::: Recorded data :::

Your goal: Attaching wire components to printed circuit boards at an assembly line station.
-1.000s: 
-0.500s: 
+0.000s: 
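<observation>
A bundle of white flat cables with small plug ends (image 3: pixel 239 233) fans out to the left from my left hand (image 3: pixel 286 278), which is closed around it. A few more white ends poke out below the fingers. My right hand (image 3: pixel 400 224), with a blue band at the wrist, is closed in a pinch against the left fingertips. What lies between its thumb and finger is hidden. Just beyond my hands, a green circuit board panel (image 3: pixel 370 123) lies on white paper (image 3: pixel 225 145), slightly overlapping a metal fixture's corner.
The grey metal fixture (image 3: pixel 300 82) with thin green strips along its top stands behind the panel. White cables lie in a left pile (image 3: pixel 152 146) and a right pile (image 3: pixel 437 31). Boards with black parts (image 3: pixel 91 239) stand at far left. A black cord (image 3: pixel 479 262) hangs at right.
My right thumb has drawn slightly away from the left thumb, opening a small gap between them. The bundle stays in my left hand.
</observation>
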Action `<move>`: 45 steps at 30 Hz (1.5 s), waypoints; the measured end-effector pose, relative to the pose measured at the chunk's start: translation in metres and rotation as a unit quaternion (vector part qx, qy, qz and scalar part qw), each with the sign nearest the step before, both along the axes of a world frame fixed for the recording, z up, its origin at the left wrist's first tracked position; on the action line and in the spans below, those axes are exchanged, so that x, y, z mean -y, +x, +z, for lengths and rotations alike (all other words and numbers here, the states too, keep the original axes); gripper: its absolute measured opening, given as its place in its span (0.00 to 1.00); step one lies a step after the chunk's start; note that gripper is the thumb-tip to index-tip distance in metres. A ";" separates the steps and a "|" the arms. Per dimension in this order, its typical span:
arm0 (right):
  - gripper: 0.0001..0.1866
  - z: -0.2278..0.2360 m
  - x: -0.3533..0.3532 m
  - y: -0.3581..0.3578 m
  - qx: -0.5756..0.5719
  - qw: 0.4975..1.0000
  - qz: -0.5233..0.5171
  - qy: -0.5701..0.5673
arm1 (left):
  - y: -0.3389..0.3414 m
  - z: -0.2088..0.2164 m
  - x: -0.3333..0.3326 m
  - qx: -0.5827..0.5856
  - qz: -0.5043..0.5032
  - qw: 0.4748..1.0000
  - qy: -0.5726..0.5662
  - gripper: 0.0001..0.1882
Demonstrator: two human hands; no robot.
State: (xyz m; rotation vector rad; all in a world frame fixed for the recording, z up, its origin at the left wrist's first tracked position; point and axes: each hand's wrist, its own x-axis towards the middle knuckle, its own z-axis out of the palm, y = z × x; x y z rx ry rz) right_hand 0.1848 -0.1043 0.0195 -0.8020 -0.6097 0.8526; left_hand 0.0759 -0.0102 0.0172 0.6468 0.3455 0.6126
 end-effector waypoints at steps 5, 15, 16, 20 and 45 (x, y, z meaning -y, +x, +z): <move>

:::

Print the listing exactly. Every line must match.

Your goal: Attaching wire components to printed circuit boards at an assembly line station.
-1.000s: 
-0.500s: 
+0.000s: 
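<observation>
A bundle of white flat cables with small plug ends (image 3: pixel 239 233) fans out to the left from my left hand (image 3: pixel 286 278), which is closed around it. A few more white ends poke out below the fingers. My right hand (image 3: pixel 400 224), with a blue band at the wrist, is closed in a pinch against the left fingertips. What lies between its thumb and finger is hidden. Just beyond my hands, a green circuit board panel (image 3: pixel 370 123) lies on white paper (image 3: pixel 225 145), slightly overlapping a metal fixture's corner.
The grey metal fixture (image 3: pixel 300 82) with thin green strips along its top stands behind the panel. White cables lie in a left pile (image 3: pixel 152 146) and a right pile (image 3: pixel 437 31). Boards with black parts (image 3: pixel 91 239) stand at far left. A black cord (image 3: pixel 479 262) hangs at right.
My right thumb has drawn slightly away from the left thumb, opening a small gap between them. The bundle stays in my left hand.
</observation>
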Action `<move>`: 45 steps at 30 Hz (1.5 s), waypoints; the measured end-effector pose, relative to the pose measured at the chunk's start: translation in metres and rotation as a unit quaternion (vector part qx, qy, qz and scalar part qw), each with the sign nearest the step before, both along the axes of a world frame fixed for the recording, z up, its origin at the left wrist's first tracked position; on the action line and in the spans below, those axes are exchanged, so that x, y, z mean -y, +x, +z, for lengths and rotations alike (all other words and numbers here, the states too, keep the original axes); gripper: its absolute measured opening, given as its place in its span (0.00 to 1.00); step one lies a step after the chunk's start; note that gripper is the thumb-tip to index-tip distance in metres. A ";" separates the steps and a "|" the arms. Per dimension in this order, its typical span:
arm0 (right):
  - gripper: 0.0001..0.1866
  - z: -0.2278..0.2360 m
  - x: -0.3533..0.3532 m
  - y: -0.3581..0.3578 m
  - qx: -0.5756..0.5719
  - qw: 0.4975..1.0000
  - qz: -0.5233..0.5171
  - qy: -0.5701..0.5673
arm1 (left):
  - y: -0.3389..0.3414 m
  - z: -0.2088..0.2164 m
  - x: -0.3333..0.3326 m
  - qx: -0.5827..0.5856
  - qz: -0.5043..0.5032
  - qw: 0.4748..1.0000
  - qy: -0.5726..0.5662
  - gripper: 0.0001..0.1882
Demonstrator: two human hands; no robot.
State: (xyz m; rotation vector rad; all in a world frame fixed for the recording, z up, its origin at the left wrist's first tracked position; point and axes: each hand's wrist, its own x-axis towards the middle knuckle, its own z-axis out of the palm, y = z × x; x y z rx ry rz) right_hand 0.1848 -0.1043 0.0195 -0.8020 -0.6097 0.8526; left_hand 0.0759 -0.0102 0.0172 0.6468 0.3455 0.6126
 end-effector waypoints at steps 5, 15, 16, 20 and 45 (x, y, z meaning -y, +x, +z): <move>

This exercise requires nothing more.